しかも新たな【切り裂き魔】となった者達まで含み、徒党を組んだ彼らは、西池袋公園に集結し、静雄を【愛スル為】に待っているのだという。

結果、臨也との喧嘩などほっぽりだし、急遽セルティの黒バイで運んでもらい、出向いた公園で、赤い目をして刃物を持った老若男女100人以上と、一人でやりあう羽目になった。

あの夜。

【愛シアイマショウ!!】と、熱烈に切りつけてくる奴らを、殺さないように片っ端から蹴散らしていくうち、何故か敵だった奴ら皆が、急に憑き物が落ちたみたいに動きが止まった。
その時彼らは全員、記憶をふっとばし、西池袋公園で刃物を握っていた己自身に呆然自失していた。

また静雄自身、生まれて初めて化け物じみた自分の怪力を、支配できたきっかけを作ったのだが。


(あの、忘れがたい事件を引き起こしやがった、俺の知らねぇ【首謀者】とやらを、止めたのがこの日本刀?)

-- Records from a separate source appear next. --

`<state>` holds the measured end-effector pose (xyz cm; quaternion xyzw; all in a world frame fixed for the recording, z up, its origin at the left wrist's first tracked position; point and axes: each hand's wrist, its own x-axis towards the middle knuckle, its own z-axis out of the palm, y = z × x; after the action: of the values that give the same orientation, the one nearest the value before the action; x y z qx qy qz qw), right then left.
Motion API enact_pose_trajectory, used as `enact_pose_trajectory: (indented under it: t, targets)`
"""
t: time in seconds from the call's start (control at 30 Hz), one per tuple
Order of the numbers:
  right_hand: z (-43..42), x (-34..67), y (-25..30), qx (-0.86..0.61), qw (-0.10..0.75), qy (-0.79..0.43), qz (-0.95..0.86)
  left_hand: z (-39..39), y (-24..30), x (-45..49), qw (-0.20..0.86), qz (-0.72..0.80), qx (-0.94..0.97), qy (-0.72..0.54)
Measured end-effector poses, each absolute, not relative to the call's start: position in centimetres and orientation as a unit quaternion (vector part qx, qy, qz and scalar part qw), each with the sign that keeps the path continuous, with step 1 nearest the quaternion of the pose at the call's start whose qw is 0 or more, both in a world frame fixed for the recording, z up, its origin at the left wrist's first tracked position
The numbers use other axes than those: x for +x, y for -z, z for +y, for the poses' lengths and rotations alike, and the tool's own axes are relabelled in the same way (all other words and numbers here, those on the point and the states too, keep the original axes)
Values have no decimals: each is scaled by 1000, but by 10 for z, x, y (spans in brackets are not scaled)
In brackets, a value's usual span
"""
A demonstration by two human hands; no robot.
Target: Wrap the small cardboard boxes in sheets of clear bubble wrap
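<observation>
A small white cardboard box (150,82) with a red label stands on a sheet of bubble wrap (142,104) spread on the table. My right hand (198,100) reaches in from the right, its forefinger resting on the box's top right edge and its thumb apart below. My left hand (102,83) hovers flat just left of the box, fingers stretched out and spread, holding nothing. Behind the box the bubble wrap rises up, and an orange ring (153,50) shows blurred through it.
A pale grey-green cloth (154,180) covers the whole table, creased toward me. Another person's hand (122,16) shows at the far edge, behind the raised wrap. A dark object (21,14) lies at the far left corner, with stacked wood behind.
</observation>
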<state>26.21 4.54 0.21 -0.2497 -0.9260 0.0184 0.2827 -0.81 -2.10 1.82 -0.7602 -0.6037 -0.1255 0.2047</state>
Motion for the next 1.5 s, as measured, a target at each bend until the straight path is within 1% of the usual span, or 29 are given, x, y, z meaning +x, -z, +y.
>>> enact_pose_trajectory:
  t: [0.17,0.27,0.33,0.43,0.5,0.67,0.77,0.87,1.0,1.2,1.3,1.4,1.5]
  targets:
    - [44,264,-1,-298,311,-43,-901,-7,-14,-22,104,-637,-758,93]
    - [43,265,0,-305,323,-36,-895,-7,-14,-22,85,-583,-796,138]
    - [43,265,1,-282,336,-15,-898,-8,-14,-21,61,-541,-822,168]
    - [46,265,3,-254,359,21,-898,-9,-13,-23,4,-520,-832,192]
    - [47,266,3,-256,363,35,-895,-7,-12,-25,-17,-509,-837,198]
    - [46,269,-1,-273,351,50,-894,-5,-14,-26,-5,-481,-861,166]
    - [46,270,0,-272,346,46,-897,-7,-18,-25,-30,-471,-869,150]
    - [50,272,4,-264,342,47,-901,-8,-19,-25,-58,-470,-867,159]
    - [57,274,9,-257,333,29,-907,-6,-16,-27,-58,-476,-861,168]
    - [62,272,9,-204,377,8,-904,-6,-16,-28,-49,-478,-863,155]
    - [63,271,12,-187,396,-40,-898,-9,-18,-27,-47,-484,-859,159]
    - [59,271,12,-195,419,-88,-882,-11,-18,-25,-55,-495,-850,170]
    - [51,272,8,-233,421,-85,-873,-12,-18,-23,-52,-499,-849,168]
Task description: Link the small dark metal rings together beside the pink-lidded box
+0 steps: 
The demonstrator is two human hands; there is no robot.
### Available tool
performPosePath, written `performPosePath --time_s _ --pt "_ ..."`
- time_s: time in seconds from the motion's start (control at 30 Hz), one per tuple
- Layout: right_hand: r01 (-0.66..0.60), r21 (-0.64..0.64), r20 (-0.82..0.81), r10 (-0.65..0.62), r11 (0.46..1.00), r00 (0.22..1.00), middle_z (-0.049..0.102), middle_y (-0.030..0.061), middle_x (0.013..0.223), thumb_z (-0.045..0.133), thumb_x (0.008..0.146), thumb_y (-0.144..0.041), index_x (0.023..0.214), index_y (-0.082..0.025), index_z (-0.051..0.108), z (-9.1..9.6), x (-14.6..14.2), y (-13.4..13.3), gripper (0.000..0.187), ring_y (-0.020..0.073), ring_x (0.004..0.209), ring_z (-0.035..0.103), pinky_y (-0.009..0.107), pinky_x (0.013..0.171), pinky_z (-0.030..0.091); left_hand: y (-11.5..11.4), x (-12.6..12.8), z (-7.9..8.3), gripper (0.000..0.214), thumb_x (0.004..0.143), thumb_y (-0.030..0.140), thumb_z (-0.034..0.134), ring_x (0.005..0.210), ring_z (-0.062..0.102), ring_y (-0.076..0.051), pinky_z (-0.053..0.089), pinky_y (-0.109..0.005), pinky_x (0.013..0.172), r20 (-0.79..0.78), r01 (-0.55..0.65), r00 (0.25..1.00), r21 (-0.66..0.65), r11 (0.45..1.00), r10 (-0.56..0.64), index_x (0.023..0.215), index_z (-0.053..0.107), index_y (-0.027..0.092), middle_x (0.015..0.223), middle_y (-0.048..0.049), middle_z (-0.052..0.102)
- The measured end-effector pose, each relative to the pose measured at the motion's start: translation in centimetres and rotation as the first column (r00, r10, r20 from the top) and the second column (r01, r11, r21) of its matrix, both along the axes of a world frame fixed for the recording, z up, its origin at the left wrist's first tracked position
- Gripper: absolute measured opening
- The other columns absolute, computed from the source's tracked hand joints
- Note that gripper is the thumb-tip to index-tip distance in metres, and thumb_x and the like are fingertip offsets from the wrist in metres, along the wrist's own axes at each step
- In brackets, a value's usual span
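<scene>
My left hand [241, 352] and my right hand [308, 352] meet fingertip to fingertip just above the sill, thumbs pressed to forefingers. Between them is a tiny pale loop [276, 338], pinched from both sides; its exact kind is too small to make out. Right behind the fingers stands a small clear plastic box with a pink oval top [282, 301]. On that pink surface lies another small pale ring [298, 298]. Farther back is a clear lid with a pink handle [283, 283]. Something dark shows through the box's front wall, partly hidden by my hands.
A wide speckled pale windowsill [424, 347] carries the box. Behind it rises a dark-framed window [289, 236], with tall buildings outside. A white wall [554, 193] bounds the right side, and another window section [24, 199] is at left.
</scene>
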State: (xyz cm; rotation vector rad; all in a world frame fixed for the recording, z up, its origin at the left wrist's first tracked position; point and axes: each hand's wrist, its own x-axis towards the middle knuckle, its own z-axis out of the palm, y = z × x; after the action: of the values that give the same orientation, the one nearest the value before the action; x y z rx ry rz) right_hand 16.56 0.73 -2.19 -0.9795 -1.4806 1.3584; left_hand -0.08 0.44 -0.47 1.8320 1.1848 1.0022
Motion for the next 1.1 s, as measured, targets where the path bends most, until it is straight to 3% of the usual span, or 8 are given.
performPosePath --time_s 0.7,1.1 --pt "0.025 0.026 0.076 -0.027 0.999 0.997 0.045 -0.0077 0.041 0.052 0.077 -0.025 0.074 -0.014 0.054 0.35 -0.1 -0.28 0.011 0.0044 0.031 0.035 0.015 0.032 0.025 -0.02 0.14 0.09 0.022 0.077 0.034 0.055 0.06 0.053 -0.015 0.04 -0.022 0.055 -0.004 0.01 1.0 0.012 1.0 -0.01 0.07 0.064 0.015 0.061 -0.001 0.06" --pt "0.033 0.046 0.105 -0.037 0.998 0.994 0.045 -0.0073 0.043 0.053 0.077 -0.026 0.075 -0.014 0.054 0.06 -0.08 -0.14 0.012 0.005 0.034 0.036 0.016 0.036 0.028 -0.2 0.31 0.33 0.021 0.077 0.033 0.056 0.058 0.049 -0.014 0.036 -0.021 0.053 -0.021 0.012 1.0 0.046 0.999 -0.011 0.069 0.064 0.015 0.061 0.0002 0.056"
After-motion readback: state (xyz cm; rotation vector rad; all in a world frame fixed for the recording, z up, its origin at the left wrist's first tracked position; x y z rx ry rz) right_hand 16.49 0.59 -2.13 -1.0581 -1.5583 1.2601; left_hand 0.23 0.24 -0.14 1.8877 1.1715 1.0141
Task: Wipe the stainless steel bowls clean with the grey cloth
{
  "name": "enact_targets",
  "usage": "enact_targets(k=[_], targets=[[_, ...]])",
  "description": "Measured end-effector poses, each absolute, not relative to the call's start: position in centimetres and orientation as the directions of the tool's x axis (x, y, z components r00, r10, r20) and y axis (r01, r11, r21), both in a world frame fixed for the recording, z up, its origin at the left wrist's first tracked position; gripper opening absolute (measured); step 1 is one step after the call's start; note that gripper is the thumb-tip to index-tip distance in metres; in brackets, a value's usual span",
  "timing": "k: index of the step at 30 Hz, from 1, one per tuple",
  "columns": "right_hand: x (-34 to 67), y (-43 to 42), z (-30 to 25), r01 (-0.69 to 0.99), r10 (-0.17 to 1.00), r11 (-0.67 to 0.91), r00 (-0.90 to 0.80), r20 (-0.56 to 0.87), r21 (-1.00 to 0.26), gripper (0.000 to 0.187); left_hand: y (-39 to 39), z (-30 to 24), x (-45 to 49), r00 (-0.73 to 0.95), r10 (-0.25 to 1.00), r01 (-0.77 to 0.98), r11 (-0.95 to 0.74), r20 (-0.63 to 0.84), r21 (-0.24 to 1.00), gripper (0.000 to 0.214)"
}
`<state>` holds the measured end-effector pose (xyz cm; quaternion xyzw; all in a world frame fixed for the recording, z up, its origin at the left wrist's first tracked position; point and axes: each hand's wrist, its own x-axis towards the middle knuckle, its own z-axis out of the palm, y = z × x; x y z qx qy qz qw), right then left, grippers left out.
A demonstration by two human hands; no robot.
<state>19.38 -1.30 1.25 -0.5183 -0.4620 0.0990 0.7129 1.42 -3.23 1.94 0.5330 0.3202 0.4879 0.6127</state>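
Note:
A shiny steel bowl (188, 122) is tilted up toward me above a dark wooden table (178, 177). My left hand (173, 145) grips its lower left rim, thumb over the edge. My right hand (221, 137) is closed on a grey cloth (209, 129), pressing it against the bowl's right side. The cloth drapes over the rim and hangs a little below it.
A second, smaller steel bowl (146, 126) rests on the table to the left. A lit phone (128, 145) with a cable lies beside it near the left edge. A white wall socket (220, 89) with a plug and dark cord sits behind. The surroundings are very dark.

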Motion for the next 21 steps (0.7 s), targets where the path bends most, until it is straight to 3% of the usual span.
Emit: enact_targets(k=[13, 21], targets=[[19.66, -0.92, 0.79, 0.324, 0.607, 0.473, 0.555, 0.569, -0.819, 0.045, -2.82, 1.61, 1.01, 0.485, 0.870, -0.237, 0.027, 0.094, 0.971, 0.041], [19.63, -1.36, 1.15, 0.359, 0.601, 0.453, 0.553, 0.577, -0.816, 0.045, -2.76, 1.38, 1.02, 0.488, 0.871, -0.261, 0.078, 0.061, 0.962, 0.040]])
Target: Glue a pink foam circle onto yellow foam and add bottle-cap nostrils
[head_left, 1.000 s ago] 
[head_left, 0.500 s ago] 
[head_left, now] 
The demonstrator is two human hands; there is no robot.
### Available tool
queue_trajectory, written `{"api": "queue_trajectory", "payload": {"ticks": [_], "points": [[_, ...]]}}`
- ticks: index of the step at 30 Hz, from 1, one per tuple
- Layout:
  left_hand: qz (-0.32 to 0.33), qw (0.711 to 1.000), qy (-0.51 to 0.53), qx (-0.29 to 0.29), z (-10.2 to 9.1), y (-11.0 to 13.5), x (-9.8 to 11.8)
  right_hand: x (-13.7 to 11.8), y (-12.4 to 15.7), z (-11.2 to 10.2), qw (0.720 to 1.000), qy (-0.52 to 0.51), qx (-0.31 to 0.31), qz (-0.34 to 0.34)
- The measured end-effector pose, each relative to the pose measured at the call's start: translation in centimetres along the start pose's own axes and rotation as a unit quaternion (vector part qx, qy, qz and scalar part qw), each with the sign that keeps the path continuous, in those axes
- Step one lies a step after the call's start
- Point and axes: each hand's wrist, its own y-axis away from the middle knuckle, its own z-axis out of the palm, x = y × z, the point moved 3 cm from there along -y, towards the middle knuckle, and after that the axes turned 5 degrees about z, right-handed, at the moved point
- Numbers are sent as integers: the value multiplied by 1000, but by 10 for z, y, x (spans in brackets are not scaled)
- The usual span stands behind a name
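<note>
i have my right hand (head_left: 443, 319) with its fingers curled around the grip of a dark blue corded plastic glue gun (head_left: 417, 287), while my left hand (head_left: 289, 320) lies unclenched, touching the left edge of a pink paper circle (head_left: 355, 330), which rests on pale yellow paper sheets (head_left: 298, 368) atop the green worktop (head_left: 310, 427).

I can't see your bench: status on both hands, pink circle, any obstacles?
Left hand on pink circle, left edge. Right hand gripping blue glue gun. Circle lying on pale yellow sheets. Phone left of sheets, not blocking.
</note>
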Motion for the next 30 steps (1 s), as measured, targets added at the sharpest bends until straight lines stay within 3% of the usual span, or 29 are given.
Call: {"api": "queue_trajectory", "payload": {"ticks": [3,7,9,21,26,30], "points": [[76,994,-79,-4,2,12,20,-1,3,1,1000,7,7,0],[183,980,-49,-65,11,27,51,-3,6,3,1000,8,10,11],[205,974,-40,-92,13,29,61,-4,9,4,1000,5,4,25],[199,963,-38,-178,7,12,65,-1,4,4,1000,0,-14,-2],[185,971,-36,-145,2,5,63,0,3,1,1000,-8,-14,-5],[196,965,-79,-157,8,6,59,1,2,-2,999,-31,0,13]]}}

その刀の写真のすぐ真下に、来良の制服を着た少女の写真がある。

「誰だこれ? 何か見覚えがあるような無いような」
「『園原杏里』ちゃんだよ。ほら、いつも帝人君と紀田君と三人でつるんでいたでしょ?」
「……あー、そういや居たな。いかにも学級委員って感じの真面目っ子。それで?」

「この子がね、【罪歌】だったんだ」

静雄は目を眇め、まじまじとその少女の顔を見た。

「正確には【妖刀罪歌】をね、刀がもう二度と悪さしないように、その身に封じて五年間も、じっと耐えていた健気な子だ。静雄、よく覚えておいてね。結果的に、君はこの子に助けられたって事を」


★☆★☆★


「五年前にも、池袋では一時、切り裂き間事件が起こっていた。私達が丁度、来神学園を卒業した頃だよ。